An important part of the adoption process, Caroline Bradford says, is to recognize the loss it entails.

“Adoption is about loss for everybody,” she says. “I lost out on the ability of having a child; Nellie lost on growing up with her biological parents; and Jessica lost the opportunity to raise her child.

“There’s always a little bit of the loss,” she adds. “It’s a coin with two sides.”

Although the adoption process has been very hard on Jessica and Ryan, Jessica says she feels they made the right decision.

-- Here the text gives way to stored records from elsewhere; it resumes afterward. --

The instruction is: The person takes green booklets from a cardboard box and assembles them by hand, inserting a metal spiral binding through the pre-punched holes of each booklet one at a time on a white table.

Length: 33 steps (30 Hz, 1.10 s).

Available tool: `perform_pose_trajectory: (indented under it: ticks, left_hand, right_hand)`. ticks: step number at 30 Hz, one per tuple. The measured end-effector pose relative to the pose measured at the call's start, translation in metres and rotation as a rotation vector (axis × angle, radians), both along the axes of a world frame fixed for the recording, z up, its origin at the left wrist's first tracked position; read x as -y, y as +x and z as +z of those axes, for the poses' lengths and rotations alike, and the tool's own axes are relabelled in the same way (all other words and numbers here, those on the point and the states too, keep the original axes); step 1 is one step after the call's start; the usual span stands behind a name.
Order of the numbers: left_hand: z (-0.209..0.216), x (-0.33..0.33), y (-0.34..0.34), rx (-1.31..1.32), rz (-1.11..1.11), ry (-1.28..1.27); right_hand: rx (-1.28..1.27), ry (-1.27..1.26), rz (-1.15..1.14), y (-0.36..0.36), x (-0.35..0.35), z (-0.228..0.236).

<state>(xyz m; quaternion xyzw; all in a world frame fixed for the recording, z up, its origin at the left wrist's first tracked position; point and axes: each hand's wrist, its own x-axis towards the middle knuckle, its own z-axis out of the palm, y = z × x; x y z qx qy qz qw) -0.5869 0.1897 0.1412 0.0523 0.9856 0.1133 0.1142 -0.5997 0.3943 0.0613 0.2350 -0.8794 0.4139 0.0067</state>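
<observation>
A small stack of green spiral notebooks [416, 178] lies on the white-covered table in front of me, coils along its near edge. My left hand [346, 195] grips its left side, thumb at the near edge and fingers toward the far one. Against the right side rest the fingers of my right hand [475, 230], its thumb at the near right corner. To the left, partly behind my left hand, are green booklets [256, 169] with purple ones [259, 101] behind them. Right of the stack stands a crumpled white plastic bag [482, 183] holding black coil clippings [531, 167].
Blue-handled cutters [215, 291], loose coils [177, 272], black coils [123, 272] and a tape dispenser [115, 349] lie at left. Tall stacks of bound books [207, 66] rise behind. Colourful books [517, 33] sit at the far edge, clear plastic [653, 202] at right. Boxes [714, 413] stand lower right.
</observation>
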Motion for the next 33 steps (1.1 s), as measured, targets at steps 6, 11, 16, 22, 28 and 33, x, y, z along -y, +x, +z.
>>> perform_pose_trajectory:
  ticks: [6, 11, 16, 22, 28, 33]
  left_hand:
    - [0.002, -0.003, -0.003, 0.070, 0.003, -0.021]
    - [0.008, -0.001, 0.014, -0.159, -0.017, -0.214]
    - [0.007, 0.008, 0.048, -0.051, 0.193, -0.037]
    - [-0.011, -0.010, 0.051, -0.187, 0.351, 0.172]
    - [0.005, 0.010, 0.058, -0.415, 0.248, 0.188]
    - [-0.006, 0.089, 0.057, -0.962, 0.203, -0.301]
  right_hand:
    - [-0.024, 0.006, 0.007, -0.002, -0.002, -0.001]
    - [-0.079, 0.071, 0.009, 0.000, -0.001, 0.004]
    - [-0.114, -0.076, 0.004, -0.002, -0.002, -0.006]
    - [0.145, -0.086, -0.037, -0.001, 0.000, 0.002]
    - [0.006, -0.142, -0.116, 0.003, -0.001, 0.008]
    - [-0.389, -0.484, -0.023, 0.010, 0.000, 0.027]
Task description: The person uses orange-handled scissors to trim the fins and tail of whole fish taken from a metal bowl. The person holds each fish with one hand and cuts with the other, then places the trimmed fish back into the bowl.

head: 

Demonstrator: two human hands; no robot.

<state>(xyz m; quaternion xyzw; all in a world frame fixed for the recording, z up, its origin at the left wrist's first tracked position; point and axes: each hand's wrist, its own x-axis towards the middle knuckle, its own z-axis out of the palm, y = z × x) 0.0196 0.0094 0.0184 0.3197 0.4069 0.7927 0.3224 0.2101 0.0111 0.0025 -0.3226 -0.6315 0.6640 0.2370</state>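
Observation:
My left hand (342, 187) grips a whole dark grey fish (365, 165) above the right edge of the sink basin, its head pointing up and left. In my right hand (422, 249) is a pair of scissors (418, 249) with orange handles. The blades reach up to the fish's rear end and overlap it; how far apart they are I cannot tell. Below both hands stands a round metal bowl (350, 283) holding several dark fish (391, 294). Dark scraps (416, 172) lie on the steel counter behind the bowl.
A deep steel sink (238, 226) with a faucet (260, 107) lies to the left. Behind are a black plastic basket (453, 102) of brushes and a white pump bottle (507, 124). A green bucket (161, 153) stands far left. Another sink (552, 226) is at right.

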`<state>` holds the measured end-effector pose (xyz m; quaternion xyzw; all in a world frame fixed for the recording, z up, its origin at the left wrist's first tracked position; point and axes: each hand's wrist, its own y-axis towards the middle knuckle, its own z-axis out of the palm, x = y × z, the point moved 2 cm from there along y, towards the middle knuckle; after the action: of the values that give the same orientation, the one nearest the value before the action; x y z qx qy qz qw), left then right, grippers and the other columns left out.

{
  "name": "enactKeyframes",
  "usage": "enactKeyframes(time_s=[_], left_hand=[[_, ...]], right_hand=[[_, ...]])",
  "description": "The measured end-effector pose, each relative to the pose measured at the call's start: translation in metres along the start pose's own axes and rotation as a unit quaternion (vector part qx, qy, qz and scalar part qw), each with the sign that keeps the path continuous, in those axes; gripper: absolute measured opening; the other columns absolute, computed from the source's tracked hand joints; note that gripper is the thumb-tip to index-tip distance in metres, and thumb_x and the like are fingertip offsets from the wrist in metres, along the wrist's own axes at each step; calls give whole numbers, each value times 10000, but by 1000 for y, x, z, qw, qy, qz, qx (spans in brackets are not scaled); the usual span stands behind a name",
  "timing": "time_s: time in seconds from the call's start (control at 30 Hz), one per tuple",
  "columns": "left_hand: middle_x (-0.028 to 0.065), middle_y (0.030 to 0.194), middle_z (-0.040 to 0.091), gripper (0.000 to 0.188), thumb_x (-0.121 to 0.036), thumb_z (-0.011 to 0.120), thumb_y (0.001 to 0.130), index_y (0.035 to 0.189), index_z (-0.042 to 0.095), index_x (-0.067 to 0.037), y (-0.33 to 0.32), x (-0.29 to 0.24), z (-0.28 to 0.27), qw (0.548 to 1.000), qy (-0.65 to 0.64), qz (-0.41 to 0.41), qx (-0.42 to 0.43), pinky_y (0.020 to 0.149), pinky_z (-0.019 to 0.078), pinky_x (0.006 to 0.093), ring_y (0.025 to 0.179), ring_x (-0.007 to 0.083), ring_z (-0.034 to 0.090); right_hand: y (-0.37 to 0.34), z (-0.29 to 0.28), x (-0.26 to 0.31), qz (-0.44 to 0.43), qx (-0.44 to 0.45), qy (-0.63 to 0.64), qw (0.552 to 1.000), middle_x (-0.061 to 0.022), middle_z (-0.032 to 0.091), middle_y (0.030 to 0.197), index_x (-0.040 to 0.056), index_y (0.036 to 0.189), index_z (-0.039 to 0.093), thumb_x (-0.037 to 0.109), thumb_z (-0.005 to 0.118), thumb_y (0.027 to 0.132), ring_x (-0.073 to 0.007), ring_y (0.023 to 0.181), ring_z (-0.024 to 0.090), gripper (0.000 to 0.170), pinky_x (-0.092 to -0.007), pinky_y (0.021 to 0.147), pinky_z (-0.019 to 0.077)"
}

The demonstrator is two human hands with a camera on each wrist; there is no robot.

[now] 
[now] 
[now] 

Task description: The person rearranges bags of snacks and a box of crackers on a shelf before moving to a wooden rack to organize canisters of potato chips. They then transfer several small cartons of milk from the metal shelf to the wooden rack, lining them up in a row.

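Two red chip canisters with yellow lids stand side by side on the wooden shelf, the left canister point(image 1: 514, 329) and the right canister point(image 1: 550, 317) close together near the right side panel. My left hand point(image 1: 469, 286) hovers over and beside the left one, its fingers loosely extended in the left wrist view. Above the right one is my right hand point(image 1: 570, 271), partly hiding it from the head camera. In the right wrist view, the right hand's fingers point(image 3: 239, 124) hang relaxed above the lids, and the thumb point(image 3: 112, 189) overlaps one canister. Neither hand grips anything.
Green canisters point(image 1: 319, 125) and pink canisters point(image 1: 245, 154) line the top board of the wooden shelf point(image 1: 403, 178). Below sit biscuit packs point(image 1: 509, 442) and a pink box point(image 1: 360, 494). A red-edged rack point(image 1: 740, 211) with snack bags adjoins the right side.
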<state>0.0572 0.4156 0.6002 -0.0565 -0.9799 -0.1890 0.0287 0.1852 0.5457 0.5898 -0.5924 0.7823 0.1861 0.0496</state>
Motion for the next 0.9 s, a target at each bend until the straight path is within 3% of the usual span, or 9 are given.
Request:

“We chose adoption, which means we chose the best possible life we could for Nellie,” she says. “That was our responsibility to her as her parents. She is and always will be our daughter. Now, instead of having one set of loving parents, she, in a sense, has two sets that both love her more than anything. One set was just better prepared to have her, and they are a godsend to Ryan and I. What more could a little girl ask for?”

A couple’s commitment

By Veronica Whitney

This will be a quieter Mother’s Day for Pam Panelsner, with only two of the 12 children she has raised visiting her at home in Beaver Creek.

Although Pam and her husband, Ernie, have four biological children, they adopted another, as well as raised seven foster children.

Pam, 60, and Ernie, 62, used to volunteer at an orphanage in Chicago, taking foster children to their home on weekends. That’s when they met what is now part of their family.

“The foster children weren’t available for adoption at the time, but they stayed with the family for periods of 6 to 40 years,” Pam Panelsner says.

“They blended very nicely with our biological children. Our children were younger, so they took it as a matter of fact.”

Most of the foster children the Panelsners took home were first- or second-graders.

“We enjoyed sharing with them,” she says. “When you volunteer, you get close to some children, and when they were available for adoption we did it.”

Although all her children are grown up now and don’t live in the Vail Valley, Pam Panelsner says she often visits them and her seven grandchildren in Chicago.

“I would do it again without hesitation,” she says. “The feelings can be very strong; it’s very easy to bond with children that live with you. For me, they are all the same.”

Books for adoptive parents:

– “Dear Birth Mother,” by Kathleen Silber and Phylis Speedlin.

– “Adoption … a Handful of Hope,” by Suzanne Arms.

– “To Love and Let Go,” by Suzanne Arms.

– “Successful Adoption,” by Jacquelin Hornor Plumez.

– “Our Baby,” by Janice Koch.

– “Adoption Awareness,” by Jeanne Lindsey.

– “Adoption Without Fear and the Spirit of Open Adoption,” by Jim Gritter.

– “Making Sense of Adoption,” by Lois Melina.

Other resources:

– Designated Adoption, 303-232-0234

– Colorado Department of Human Services, Office of Child and Family Services, 303-866-4207.

On the Web:

– Openadoption.net

– Adoption.com

The adoption process

Adoption is essentially identical in every state: A person or couple seeking to adopt must file an adoption petition with the appropriate court.

The court reviews the evidence, which includes a home-study of the person or couple and then determines whether to grant or deny the adoption. In deciding whether to grant a particular petition for adoption, the court considers what is in the “best interests” of the child.

There are two forms of traditional adoption: private-placement; and through an agency. Private-placement refers to adoption without the involvement of a state agent, which can occur through a private adoption agency, adoption of foreign children or adoption of a relative or friend’s child.

Agency adoption involves the adoption of a foster child who is in the care of the state and is placed for adoption through a foster care agency. Generally the foster parents seek to adopt the child after the child has been living with them for a prescribed period of time.

All states permit unmarried individuals to adopt through both private-placement and agency adoption. However, states vary with regard to whether gay men and lesbians can adopt. Colorado is among the states that would likely permit gay and lesbian adoptions.